Saturday, November 24, 2007

Pot, Meet Kettle

This evening while I was watching an episode of Journeyman from a couple of weeks ago, I stopped to watch a Mac Vs. PC commercial that I hadn't seen previously. This one features PC talking about how dissatisfied users are with Vista, but they shouldn't use this as a reason to switch to Mac's new Leopard operating system. It ends with PC confiding to Mac that he actually switched back to XP three weeks ago, and he's so much happier.

Problem is, I have had the exact same experience with Leopard. I'm not a Mac novice--I've been using Macs for more than twenty years now, and have always upgraded to the newest operating system almost upon release. I did just that with Leopard (Mac OSX 10.5, for those who aren't up on their Mac nomenclature)... and within a matter of days, I went to a great deal of trouble to downgrade to 104.10 again.

Leopard was not ready for prime time; this is an operating system that was too buggy to have ever seen release, but Mac felt obligated to get it out the door in October, regardless of the fact that it didn't work.

Never, since the inception of Mac OSX, has an incremental upgrade in operating systems rendered large numbers of programs non-functional, with little or no hope of repair... but Leopard did exactly that. Some programs wouldn't work at all, others (such as Quark 6.5, the last reliable and relatively speedy version of Quark the company produced, since Quark 7 is bloated, slow, and unreliable) lost functionality to the point they were unreliable. Some hardware ceased to function.

And it wasn't just third-party software that was affected. This past spring, Apple unveiled their new 802.11n Airport Extreme base stations, which offered a great feature called Airport Disk. This feature allowed users to plug a USB 2 drive into the Airport Extreme and have it work as a network drive accessible by any computer connected to that Airport's network. Sounds great, doesn't it? Well, it is... but it doesn't work under Leopard. That's right--Apple wrote and released an operating system that broke a key feature of a piece of hardware that Apple had introduced earlier in the same year! Even worse, Apple had to roll out a patch within a week or so of Leopard's release... and it still didn't fix the broken network disk feature!
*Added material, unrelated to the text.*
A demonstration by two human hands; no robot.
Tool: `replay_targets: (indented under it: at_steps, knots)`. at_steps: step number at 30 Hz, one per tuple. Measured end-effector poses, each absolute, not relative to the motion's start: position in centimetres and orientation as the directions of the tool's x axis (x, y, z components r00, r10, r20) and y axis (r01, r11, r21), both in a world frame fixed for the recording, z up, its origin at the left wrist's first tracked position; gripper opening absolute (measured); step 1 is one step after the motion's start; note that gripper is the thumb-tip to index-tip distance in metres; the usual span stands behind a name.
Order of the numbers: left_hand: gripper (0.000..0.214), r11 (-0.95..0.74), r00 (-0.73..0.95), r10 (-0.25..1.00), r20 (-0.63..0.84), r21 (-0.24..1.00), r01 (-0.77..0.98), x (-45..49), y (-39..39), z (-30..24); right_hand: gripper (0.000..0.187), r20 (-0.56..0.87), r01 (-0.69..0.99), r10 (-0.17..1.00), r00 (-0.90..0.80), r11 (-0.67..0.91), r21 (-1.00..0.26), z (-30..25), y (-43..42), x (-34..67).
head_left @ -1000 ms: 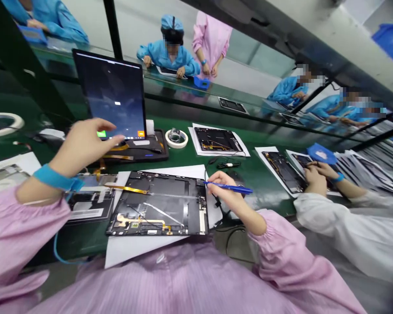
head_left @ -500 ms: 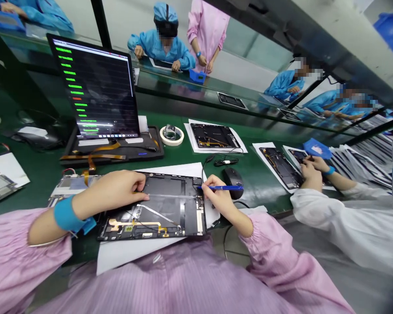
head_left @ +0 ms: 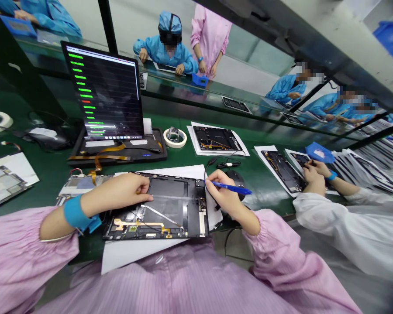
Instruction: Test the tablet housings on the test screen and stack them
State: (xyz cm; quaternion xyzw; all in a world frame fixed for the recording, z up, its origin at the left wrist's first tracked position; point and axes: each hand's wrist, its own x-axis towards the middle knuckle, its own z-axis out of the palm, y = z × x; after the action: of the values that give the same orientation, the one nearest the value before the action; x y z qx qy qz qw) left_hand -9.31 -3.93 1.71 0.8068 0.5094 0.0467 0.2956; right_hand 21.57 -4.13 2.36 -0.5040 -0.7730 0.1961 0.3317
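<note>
An opened tablet housing (head_left: pixel 170 188), black inside with flex cables, lies in front of me on a white sheet (head_left: pixel 131 256). My left hand (head_left: pixel 131 188) rests over its left part, thumb and fingers closed; what they pinch is mostly hidden. A clear strip runs across the housing from near that thumb. My right hand (head_left: pixel 225 192) grips a slim blue pen-shaped tool (head_left: pixel 237 189) at the housing's upper right corner. The tool's tip is hard to make out there. A white flat cable (head_left: pixel 160 216) and a gold flex cable (head_left: pixel 140 223) lie inside the housing.
Behind the housing stands a lit screen (head_left: pixel 108 96) in a black base (head_left: pixel 81 159). Tape rolls (head_left: pixel 182 142), another opened tablet (head_left: pixel 216 138) and a black mouse (head_left: pixel 236 179) are nearby. At right, a co-worker's hands (head_left: pixel 314 174) work near further tablets. A circuit board (head_left: pixel 3 185) lies left.
The view has shifted slightly, so the scene sits further right. My right hand's blue tool now slopes more, its rear end lower. My left hand keeps its place on the housing.
</note>
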Motion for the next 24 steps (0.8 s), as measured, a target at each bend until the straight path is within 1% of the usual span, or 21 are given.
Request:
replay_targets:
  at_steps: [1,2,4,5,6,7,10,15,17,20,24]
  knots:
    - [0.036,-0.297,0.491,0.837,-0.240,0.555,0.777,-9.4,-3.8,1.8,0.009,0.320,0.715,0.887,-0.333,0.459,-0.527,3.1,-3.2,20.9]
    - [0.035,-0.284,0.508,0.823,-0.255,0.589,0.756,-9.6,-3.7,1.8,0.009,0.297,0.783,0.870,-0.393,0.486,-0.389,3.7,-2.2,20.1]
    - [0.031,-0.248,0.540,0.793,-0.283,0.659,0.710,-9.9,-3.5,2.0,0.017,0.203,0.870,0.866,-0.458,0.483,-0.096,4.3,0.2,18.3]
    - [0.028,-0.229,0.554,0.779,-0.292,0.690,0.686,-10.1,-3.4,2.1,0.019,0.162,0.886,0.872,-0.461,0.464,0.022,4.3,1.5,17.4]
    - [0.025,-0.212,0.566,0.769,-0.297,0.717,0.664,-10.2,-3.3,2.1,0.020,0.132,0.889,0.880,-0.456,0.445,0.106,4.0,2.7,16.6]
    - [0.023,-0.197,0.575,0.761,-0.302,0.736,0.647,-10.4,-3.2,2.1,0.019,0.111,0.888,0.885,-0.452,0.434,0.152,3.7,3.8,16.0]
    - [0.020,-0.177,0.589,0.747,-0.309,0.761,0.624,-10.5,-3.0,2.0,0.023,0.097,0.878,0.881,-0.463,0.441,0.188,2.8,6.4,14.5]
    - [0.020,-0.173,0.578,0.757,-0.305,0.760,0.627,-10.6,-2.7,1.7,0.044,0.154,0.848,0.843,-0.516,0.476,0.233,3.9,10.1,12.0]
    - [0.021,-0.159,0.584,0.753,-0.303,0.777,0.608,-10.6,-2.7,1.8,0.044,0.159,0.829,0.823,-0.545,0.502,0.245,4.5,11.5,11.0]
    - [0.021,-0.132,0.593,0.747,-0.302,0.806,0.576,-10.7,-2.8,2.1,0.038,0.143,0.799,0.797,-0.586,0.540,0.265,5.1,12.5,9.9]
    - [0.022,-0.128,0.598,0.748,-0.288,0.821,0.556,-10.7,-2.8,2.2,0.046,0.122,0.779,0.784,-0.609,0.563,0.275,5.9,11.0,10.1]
This wasn't the only Apple hardware problem. Airport cards became unreliable or didn't work at all for some users; connection speeds dropped dramatically; features like the Time Machine backup system didn't do what Apple originally said they'd do. For the first time in twenty years, I was embarrassed to be an Apple advocate; the company had released a piece of software that should have never seen the light of day in its current incarnation.

Like I said, I downgraded from Leopard to Panther in order to restore the functionality that was nonexistent in Leopard. I wasn't alone; a survey of the Mac forums reveals that a lot of others have been forced to do the same thing. And that makes Apple's latest commercial seem more than a little ironic, doesn't it?

1 comment:

  1. I've heard a lot about problems with Apples new OS, Here's a link to an article in PC World http://www.pcmag.com/article2/0,2704,2223921,00.asp the upside on Microsofts problems with Vista is they admit there are problems. Infact they stated that a lot of third party software and some hardware wouldn't work with Vista without upgrades. On the flip side Apple wants you to feel that it's all your fault, instead of admitting the that there are issues and fixing them.